Example Walk-through
Consider this array of non-negative integers:
[170, 45, 75, 90, 802, 24, 2, 66]
We sort the numbers digit by digit, starting from the ones place, then tens, then hundreds.
Pass 1 - Ones place
Group numbers by their last digit:
0 → [170, 90]
2 → [802, 2]
4 → [24]
5 → [45, 75]
6 → [66]
Reassemble (preserving order within each group):
[170, 90, 802, 2, 24, 45, 75, 66]
Pass 2 - Tens place
Group by the tens digit:
0 → [802, 2]
2 → [24]
4 → [45]
6 → [66]
7 → [170, 75]
9 → [90]
Reassemble:
[802, 2, 24, 45, 66, 170, 75, 90]
Pass 3 - Hundreds place
Group by the hundreds digit:
0 → [2, 24, 45, 66, 75, 90]
1 → [170]
8 → [802]
Reassemble:
[2, 24, 45, 66, 75, 90, 170, 802]
The list is now fully sorted.
Radix sort’s key idea is that sorting digits individually eventually produces a fully ordered list.
Rust Implementation
This implementation uses LSD radix sort with counting sort as the stable subroutine.
pub fn radix_sort(arr: &mut [usize]) {
if arr.is_empty() {
return;
}
let max_value = *arr.iter().max().unwrap();
let mut exp = 1;
// Process each digit
while max_value / exp > 0 {
counting_sort_by_digit(arr, exp);
exp *= 10;
}
}
fn counting_sort_by_digit(arr: &mut [usize], exp: usize) {
let mut output = vec![0; arr.len()];
let mut count = vec![0; 10];
// Count occurrences of digits
for &value in arr.iter() {
let digit = (value / exp) % 10;
count[digit] += 1;
}
// Convert count to prefix sums
for i in 1..10 {
count[i] += count[i - 1];
}
// Build output array (stable)
for &value in arr.iter().rev() {
let digit = (value / exp) % 10;
count[digit] -= 1;
output[count[digit]] = value;
}
// Copy back
arr.copy_from_slice(&output);
}
#[cfg(test)]
mod tests {
use super::*;
#[test]
fn it_sorts() {
let mut input = vec![170, 45, 75, 90, 802, 24, 2, 66];
radix_sort(&mut input);
assert_eq!(input, vec![2, 24, 45, 66, 75, 90, 170, 802]);
}
}
Example Usage
fn main() {
let mut values = vec![121, 432, 564, 23, 1, 45, 788];
radix_sort(&mut values);
println!("{:?}", values); // [1, 23, 45, 121, 432, 564, 788]
}
Time and Space Complexity
Radix sort’s performance depends on the number of digits (d) and the base (k, here 10).
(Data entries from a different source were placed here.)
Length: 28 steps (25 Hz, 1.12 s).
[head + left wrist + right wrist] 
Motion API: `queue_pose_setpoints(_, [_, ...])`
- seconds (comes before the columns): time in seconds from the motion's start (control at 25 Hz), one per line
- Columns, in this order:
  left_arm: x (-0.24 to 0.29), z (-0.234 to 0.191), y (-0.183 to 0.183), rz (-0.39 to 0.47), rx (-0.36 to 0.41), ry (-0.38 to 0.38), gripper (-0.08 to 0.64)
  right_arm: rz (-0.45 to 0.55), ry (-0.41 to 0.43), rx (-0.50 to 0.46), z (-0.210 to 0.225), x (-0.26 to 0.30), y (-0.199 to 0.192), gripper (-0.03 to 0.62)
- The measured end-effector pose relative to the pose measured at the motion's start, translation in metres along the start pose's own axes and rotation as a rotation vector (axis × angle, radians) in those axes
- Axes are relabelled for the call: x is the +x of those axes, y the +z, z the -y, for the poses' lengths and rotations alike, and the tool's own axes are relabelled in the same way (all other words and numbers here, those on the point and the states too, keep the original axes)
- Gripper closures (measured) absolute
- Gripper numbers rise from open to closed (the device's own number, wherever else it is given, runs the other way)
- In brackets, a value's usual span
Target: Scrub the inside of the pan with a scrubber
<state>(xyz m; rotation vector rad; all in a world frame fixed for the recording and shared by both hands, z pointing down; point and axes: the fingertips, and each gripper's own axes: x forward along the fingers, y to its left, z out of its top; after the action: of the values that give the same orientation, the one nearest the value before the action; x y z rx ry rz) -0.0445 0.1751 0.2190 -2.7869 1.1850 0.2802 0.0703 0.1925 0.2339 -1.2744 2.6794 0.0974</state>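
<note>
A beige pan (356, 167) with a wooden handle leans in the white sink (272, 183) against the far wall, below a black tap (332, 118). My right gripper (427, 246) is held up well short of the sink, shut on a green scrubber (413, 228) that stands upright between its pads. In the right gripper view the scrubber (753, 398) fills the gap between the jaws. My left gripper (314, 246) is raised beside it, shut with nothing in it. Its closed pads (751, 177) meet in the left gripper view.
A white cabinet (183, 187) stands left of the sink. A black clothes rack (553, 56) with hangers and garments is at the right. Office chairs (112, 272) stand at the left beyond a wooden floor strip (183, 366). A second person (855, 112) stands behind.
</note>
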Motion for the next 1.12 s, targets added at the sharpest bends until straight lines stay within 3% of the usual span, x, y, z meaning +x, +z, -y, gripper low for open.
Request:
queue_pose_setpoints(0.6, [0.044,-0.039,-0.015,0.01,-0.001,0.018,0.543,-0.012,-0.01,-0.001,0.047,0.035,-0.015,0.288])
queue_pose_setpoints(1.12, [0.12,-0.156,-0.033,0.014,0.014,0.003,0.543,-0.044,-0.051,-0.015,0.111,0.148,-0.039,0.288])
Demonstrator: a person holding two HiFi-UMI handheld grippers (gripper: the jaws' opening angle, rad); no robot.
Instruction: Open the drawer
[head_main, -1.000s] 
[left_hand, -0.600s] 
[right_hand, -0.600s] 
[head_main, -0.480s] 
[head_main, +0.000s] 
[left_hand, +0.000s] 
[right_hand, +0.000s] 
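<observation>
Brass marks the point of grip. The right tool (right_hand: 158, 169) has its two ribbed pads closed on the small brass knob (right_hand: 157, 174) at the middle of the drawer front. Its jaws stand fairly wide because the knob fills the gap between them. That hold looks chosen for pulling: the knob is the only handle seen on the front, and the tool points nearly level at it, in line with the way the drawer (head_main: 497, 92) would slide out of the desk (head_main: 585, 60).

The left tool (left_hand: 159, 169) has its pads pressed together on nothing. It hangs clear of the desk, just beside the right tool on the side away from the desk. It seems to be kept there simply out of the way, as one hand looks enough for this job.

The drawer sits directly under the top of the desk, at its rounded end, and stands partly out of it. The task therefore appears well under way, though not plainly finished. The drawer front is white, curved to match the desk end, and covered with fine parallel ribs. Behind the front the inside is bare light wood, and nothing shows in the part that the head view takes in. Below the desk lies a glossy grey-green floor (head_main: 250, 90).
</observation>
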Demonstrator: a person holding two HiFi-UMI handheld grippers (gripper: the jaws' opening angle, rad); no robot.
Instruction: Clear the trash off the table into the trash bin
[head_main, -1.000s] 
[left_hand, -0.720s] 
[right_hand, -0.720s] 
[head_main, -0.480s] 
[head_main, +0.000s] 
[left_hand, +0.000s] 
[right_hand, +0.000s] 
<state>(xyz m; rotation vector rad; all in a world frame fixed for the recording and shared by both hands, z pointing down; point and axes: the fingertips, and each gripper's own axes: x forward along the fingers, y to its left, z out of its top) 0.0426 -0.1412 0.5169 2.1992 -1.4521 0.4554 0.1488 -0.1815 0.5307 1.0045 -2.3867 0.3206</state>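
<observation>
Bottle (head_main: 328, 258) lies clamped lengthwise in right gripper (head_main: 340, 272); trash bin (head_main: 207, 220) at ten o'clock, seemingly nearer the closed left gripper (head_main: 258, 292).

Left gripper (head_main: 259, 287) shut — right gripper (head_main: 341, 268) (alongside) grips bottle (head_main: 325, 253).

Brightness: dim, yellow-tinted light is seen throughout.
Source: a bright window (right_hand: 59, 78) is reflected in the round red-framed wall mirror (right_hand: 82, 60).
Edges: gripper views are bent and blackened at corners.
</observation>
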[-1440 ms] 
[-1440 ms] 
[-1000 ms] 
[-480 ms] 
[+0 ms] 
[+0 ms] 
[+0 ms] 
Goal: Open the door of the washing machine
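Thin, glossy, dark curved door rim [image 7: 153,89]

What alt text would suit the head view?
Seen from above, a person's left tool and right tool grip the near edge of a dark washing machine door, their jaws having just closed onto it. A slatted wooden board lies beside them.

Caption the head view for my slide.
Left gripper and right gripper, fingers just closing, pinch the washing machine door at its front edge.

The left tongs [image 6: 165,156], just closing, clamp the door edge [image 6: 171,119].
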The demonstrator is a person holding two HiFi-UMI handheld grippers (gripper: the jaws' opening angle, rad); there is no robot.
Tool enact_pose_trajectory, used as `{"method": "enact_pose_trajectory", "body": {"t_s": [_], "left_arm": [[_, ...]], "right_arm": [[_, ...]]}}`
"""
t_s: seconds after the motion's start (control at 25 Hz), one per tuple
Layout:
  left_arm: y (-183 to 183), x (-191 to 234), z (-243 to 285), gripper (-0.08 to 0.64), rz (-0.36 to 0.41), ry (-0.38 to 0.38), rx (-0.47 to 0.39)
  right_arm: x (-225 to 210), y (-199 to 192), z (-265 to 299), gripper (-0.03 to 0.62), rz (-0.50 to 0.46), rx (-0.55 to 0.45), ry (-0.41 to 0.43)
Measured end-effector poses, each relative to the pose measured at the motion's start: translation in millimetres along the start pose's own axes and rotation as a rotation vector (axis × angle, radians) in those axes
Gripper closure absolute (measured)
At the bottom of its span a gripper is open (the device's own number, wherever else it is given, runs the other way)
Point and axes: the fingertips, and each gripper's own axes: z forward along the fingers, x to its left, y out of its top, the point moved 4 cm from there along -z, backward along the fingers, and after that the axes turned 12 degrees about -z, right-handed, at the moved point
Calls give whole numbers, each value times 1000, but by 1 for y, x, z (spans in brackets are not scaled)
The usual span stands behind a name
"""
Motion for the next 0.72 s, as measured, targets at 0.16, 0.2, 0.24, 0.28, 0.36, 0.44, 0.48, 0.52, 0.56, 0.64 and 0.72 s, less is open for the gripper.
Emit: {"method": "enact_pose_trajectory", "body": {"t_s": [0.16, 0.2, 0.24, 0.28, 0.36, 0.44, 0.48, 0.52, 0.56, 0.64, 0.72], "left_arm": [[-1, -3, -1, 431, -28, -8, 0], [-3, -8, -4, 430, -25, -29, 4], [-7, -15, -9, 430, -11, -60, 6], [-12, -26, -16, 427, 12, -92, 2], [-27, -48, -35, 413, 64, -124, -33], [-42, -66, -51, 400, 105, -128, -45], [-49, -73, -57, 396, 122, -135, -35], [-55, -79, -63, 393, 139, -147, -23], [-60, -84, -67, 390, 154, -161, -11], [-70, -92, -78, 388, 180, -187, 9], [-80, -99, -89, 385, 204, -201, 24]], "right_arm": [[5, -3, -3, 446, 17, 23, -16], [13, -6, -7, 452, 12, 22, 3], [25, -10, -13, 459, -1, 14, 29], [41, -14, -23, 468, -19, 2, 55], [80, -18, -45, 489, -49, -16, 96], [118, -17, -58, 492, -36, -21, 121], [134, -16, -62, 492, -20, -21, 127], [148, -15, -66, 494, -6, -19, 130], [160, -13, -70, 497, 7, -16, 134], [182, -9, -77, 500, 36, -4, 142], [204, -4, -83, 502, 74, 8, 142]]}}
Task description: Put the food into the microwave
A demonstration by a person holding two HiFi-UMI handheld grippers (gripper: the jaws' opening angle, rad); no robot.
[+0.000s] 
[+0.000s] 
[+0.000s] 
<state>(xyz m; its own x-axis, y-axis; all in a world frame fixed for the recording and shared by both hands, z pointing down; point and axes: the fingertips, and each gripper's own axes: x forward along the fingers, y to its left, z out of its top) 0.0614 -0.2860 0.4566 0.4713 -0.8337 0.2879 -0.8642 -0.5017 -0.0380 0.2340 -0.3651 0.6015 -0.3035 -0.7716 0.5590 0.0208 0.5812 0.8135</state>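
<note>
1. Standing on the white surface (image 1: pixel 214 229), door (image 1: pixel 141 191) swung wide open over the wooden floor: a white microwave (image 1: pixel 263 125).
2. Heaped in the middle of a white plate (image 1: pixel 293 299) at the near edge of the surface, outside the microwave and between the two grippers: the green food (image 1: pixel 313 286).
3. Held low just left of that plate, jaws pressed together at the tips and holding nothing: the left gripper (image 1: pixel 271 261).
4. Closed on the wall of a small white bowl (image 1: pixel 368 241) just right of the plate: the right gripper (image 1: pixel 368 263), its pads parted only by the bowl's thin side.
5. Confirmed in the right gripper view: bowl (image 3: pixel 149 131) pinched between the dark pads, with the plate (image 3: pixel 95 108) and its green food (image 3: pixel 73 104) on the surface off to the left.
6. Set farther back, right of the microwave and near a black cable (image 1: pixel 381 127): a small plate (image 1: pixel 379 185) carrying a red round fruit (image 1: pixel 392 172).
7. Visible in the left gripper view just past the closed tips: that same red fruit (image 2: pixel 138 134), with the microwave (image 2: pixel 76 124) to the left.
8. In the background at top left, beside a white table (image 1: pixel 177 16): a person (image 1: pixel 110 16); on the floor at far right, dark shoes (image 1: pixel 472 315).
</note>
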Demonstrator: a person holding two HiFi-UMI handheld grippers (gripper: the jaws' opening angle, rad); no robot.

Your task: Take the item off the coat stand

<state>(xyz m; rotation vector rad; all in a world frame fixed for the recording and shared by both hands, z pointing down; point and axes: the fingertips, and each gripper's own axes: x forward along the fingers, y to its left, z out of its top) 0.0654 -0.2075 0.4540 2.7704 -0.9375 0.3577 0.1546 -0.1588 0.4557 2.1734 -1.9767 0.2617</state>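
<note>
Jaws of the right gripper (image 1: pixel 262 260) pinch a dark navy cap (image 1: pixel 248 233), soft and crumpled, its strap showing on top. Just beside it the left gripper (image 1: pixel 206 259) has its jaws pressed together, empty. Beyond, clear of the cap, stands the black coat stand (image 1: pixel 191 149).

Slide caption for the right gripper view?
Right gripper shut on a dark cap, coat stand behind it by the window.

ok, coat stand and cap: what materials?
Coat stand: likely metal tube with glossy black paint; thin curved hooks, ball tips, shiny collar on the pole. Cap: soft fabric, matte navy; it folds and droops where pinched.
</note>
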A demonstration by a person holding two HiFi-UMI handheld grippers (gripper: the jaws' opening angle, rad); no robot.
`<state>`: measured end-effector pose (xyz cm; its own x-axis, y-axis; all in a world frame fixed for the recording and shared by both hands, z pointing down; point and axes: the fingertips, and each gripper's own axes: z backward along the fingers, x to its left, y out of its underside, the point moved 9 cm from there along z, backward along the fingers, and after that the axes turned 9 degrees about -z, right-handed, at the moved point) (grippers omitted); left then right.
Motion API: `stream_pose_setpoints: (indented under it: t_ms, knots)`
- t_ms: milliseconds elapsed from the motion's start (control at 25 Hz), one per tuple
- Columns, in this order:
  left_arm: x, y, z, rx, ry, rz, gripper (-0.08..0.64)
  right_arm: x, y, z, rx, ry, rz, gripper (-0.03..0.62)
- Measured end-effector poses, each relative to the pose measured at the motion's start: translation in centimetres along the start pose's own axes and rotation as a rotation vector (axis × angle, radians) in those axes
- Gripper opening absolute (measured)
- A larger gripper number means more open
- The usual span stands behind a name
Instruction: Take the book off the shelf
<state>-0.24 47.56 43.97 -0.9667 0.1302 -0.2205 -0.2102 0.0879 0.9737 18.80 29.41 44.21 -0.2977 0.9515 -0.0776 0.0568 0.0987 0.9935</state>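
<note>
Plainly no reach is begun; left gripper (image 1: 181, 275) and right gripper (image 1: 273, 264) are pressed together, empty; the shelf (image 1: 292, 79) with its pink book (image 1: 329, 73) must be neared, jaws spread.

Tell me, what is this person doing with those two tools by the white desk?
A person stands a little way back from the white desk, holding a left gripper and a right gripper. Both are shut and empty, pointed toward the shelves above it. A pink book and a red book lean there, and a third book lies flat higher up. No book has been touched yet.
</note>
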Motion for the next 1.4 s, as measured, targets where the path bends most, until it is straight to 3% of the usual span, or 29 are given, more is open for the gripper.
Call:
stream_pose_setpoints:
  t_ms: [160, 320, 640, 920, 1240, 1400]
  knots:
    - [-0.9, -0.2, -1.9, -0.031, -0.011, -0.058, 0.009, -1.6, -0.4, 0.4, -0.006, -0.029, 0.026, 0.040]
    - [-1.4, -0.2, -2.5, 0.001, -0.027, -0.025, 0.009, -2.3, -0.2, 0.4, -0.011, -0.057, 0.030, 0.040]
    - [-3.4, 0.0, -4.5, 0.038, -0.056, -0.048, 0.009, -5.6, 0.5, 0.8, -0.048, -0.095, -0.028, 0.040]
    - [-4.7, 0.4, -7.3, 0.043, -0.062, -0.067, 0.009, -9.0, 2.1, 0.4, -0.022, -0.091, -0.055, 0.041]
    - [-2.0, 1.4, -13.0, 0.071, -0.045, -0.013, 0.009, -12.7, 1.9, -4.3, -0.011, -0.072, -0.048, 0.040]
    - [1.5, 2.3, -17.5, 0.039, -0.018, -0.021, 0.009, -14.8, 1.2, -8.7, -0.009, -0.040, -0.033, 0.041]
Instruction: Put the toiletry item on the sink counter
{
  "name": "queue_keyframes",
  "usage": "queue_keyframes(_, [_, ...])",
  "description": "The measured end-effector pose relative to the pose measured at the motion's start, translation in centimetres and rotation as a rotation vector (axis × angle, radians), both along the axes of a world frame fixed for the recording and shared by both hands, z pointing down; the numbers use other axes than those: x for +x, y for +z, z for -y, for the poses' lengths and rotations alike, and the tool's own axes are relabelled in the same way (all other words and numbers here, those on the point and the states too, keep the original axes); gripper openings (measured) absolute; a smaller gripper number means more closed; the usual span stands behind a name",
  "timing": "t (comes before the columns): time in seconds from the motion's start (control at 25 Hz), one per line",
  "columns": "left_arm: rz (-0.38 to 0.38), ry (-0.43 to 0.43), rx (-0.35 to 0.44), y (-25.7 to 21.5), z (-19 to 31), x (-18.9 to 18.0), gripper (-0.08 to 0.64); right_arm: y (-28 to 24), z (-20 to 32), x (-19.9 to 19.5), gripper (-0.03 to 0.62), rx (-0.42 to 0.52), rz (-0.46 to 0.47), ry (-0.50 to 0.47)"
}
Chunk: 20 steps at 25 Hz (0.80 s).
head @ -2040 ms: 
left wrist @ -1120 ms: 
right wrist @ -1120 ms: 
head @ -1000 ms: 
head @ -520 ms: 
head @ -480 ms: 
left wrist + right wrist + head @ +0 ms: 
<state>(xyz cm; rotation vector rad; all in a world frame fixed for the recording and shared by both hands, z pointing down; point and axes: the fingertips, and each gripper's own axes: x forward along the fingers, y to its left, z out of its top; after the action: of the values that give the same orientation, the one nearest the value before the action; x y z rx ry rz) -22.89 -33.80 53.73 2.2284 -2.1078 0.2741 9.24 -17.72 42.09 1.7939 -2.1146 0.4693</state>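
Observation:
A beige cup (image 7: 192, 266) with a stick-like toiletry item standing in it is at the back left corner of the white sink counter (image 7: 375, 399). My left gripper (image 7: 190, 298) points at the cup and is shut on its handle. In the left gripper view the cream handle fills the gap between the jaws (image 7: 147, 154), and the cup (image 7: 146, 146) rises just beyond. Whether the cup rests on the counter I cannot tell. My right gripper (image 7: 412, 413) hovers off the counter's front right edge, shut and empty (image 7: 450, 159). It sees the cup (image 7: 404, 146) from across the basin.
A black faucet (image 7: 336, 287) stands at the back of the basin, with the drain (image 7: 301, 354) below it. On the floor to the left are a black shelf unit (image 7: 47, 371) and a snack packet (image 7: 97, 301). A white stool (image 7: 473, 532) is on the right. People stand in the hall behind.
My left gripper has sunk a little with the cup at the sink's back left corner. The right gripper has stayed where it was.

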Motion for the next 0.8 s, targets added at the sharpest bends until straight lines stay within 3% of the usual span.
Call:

| Case | Time Complexity | Order of Growth | Reason |
|---|---|---|---|
| Best | O(d · (n + k)) | Linear | Each digit processed with counting sort. |
| Average | O(d · (n + k)) | Linear | No comparisons; fixed digit passes. |
| Worst | O(d · (n + k)) | Linear | Same operations regardless of input order. |
Space Complexity
| Space | Complexity | Order of Growth | Reason |
|---|---|---|---|
| Auxiliary space | O(n + k) | Linear | Output array and digit count array required. |
When to Use Radix Sort
Radix sort works best when:
- Sorting integers or fixed-length strings
- The number of digits is small
- Stable sorting is required
- Predictable linear performance is desired
It is less suitable when:
- Numbers have many digits
- Memory usage must be minimal
- Data types are not easily digit-decomposed